## Problem details
In the records below, find each line with the word "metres" and copy it.

## Data to use
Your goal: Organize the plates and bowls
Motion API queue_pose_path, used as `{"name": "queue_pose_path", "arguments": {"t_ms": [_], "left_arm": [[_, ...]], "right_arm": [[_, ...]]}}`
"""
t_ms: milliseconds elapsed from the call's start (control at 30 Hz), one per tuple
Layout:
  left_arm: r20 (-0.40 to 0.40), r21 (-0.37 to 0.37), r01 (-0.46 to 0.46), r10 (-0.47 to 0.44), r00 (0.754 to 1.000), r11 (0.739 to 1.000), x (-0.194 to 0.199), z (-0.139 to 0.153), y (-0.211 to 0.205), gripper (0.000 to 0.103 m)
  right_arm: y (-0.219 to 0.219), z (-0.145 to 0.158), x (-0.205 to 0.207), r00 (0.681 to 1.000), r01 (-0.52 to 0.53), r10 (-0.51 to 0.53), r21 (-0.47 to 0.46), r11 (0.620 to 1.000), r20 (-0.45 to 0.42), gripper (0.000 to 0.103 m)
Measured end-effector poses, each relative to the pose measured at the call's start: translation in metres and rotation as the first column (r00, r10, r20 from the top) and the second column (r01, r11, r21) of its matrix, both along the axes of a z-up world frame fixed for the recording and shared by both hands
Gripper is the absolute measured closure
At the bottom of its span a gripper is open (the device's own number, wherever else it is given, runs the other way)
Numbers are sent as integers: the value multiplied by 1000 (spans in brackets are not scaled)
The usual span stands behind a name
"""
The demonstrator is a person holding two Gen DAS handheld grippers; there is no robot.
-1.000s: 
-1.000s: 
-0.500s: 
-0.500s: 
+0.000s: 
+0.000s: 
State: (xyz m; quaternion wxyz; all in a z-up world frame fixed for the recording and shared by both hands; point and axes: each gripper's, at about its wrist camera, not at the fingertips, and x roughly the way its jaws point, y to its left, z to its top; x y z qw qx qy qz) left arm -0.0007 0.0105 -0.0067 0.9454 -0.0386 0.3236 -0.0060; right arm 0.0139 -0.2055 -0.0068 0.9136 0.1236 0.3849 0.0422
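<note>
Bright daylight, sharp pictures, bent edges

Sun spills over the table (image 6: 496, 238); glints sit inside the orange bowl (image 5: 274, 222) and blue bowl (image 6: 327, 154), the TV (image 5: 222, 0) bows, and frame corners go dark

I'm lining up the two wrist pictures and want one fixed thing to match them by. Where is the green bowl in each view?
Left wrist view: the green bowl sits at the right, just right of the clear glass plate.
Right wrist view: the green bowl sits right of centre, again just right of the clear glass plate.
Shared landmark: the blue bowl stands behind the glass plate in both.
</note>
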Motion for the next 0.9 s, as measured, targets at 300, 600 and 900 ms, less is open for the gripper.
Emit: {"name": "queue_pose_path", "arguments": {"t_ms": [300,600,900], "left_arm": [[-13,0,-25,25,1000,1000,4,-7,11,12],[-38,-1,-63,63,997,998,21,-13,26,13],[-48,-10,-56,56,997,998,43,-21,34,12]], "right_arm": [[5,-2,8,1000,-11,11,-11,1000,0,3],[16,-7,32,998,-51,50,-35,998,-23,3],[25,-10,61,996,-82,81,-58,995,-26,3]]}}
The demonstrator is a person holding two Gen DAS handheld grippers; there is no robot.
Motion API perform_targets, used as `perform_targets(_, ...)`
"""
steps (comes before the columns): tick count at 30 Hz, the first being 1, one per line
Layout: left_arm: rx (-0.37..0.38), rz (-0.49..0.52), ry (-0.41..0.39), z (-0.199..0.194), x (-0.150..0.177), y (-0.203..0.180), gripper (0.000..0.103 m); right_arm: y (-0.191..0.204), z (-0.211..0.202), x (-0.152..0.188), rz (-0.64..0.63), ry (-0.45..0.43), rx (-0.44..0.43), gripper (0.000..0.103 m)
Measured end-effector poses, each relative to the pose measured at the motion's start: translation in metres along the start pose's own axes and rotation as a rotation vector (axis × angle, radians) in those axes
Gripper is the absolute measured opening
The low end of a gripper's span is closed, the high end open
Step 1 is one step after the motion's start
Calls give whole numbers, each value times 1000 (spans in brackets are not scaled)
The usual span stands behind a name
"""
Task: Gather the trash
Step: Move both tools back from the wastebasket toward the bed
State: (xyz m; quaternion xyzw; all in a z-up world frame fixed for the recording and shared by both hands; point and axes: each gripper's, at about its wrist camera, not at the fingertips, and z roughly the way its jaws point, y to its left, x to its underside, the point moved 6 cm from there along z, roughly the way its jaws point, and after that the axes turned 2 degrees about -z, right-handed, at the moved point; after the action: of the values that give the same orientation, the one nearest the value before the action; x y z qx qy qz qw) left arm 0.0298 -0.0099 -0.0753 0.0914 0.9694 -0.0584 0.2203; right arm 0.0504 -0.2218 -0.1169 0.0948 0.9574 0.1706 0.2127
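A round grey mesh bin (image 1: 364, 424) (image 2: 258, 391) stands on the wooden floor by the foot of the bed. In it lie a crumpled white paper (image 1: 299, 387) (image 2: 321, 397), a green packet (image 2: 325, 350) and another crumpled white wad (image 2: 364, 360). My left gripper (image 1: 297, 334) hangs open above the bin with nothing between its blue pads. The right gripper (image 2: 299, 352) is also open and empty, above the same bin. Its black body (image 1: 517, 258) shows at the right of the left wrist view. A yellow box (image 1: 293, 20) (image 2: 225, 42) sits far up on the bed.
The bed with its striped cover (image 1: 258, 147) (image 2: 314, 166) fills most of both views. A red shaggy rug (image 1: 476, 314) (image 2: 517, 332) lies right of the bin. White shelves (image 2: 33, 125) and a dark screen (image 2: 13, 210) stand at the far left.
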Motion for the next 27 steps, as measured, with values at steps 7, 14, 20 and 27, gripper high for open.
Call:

## Output
Measured end-effector poses, each relative to the pose measured at the call's start: translation in metres and rotation as the first column (r00, r10, r20 from the top) and the second column (r01, r11, r21) of its matrix, both along the axes of a z-up world frame fixed for the recording and shared by both hands
Measured end-effector poses, each relative to the pose measured at the motion's start: translation in metres along the start pose's own axes and rotation as a rotation vector (axis × angle, radians) in those axes

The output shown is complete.